┌────────
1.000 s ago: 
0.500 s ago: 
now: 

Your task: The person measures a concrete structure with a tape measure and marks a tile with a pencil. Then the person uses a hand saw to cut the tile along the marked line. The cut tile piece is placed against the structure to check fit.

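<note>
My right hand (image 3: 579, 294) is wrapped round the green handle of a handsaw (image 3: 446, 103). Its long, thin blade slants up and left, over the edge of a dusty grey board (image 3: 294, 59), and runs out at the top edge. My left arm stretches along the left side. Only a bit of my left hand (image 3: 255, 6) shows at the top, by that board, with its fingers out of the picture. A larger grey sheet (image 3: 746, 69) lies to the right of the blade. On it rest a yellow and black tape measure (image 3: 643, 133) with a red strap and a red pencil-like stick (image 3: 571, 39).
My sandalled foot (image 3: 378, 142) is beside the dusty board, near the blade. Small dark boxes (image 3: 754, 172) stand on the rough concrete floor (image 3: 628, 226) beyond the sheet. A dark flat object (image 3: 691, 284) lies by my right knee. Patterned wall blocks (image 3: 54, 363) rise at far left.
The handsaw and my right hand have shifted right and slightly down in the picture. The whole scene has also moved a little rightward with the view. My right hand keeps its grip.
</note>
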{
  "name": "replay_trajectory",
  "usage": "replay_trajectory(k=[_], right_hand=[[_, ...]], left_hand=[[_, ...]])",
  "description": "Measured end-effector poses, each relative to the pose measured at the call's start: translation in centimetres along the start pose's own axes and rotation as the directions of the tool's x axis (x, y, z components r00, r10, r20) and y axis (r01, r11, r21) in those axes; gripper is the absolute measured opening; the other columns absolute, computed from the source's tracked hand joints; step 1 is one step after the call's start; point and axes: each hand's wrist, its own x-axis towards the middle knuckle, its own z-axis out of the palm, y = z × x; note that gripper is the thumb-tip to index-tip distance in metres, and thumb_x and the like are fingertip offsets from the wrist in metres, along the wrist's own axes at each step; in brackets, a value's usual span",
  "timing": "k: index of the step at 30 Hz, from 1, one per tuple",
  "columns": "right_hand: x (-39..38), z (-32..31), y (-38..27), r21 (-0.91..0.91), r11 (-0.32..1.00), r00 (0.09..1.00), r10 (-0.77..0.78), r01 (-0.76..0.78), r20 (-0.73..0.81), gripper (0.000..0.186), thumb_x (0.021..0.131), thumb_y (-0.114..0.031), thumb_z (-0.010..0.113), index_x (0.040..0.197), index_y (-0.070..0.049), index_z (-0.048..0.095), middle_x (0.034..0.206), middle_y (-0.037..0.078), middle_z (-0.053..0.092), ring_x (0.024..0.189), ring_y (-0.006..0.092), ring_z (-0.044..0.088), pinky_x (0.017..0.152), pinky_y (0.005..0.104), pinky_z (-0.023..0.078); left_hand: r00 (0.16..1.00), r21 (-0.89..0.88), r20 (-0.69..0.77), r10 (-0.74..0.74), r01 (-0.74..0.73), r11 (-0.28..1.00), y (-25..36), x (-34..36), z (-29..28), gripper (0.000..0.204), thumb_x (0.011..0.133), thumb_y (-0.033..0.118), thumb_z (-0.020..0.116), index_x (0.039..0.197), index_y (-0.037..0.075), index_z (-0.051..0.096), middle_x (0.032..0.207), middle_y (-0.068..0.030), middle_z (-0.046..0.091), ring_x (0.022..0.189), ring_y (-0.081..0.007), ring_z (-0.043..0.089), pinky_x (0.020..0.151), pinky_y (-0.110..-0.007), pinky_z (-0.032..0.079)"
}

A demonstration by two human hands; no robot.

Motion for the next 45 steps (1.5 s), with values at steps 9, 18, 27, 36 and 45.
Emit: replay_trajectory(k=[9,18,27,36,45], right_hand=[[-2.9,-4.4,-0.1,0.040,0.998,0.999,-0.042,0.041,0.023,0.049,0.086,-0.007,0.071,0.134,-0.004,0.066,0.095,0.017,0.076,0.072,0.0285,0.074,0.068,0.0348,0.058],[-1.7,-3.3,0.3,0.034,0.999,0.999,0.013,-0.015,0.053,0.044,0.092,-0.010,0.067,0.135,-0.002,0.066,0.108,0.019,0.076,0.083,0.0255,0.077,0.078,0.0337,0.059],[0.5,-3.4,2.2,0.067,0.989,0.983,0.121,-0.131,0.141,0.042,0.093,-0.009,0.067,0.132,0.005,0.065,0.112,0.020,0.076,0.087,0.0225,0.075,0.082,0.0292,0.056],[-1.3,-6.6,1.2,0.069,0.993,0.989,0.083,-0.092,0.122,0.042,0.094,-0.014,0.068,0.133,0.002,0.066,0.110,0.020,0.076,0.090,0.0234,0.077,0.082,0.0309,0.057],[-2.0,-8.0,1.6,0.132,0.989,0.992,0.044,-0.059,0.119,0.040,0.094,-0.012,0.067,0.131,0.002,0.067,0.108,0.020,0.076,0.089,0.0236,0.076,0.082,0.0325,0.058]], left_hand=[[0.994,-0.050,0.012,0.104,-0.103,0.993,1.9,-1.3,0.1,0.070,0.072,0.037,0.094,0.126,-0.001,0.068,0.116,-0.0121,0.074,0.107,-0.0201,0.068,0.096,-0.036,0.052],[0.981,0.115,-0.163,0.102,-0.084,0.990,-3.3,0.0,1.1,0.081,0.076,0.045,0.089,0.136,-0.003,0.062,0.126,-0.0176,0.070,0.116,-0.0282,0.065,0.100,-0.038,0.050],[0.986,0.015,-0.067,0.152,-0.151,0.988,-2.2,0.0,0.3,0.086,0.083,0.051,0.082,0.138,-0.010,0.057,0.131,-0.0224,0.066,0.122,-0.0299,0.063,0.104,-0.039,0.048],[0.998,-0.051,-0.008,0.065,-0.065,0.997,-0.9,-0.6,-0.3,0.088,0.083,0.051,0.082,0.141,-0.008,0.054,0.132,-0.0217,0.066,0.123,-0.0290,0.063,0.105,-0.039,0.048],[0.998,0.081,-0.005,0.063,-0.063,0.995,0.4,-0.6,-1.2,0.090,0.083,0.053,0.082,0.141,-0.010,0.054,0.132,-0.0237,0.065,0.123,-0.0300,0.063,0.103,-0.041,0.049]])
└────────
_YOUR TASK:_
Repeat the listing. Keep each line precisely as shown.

_RESULT:_
1.000 s ago: 
0.500 s ago: 
now: 

Your task: The person measures a concrete structure with a tape measure and marks a tile with a pencil. Then the person uses a hand saw to cut the tile along the marked line. The cut tile piece is placed against the structure to check fit.

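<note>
My right hand (image 3: 579, 294) is wrapped round the green handle of a handsaw (image 3: 446, 103). Its long, thin blade slants up and left, over the edge of a dusty grey board (image 3: 294, 59), and runs out at the top edge. My left arm stretches along the left side. Only a bit of my left hand (image 3: 255, 6) shows at the top, by that board, with its fingers out of the picture. A larger grey sheet (image 3: 746, 69) lies to the right of the blade. On it rest a yellow and black tape measure (image 3: 643, 133) with a red strap and a red pencil-like stick (image 3: 571, 39).
My sandalled foot (image 3: 378, 142) is beside the dusty board, near the blade. Small dark boxes (image 3: 754, 172) stand on the rough concrete floor (image 3: 628, 226) beyond the sheet. A dark flat object (image 3: 691, 284) lies by my right knee. Patterned wall blocks (image 3: 54, 363) rise at far left.
The handsaw and my right hand have shifted right and slightly down in the picture. The whole scene has also moved a little rightward with the view. My right hand keeps its grip.
</note>
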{
  "name": "replay_trajectory",
  "usage": "replay_trajectory(k=[_], right_hand=[[_, ...]], left_hand=[[_, ...]])",
  "description": "Measured end-effector poses, each relative to the pose measured at the call's start: translation in centimetres along the start pose's own axes and rotation as the directions of the tool's x axis (x, y, z components r00, r10, r20) and y axis (r01, r11, r21) in those axes; gripper is the absolute measured opening; the other columns absolute, computed from the source's tracked hand joints; step 1 is one step after the call's start; point and axes: each hand's wrist, its own x-axis towards the middle knuckle, its own z-axis out of the palm, y = z × x; note that gripper is the thumb-tip to index-tip distance in metres, and thumb_x and the like are fingertip offsets from the wrist in metres, along the wrist's own axes at each step; in brackets, a value's usual span",
  "timing": "k: index of the step at 30 Hz, from 1, one per tuple",
  "columns": "right_hand: x (-39..38), z (-32..31), y (-38..27), r21 (-0.91..0.91), r11 (-0.32..1.00), r00 (0.09..1.00), r10 (-0.77..0.78), r01 (-0.76..0.78), r20 (-0.73..0.81), gripper (0.000..0.186), thumb_x (0.021..0.131), thumb_y (-0.114..0.031), thumb_z (-0.010..0.113), index_x (0.040..0.197), index_y (-0.070..0.049), index_z (-0.048..0.095), middle_x (0.034..0.206), middle_y (-0.037..0.078), middle_z (-0.053..0.092), ring_x (0.024..0.189), ring_y (-0.006..0.092), ring_z (-0.044..0.088), pinky_x (0.017..0.152), pinky_y (0.005..0.104), pinky_z (-0.023..0.078); left_hand: r00 (0.16..1.00), r21 (-0.89..0.88), r20 (-0.69..0.77), r10 (-0.74..0.74), r01 (-0.74..0.73), r11 (-0.28..1.00), y (-25..36), x (-34..36), z (-29..28), gripper (0.000..0.204), thumb_x (0.011..0.133), thumb_y (-0.033..0.118), thumb_z (-0.020..0.116), index_x (0.039..0.197), index_y (-0.037..0.075), index_z (-0.051..0.096), middle_x (0.032..0.207), middle_y (-0.068..0.030), middle_z (-0.046..0.091), ring_x (0.022..0.189), ring_y (-0.081..0.007), ring_z (-0.043..0.089), pinky_x (0.020..0.151), pinky_y (-0.110..-0.007), pinky_z (-0.032..0.079)"
}

A demonstration by two human hands; no robot.

Motion for the next 45 steps (1.5 s), with values at steps 9, 18, 27, 36 and 45.
Emit: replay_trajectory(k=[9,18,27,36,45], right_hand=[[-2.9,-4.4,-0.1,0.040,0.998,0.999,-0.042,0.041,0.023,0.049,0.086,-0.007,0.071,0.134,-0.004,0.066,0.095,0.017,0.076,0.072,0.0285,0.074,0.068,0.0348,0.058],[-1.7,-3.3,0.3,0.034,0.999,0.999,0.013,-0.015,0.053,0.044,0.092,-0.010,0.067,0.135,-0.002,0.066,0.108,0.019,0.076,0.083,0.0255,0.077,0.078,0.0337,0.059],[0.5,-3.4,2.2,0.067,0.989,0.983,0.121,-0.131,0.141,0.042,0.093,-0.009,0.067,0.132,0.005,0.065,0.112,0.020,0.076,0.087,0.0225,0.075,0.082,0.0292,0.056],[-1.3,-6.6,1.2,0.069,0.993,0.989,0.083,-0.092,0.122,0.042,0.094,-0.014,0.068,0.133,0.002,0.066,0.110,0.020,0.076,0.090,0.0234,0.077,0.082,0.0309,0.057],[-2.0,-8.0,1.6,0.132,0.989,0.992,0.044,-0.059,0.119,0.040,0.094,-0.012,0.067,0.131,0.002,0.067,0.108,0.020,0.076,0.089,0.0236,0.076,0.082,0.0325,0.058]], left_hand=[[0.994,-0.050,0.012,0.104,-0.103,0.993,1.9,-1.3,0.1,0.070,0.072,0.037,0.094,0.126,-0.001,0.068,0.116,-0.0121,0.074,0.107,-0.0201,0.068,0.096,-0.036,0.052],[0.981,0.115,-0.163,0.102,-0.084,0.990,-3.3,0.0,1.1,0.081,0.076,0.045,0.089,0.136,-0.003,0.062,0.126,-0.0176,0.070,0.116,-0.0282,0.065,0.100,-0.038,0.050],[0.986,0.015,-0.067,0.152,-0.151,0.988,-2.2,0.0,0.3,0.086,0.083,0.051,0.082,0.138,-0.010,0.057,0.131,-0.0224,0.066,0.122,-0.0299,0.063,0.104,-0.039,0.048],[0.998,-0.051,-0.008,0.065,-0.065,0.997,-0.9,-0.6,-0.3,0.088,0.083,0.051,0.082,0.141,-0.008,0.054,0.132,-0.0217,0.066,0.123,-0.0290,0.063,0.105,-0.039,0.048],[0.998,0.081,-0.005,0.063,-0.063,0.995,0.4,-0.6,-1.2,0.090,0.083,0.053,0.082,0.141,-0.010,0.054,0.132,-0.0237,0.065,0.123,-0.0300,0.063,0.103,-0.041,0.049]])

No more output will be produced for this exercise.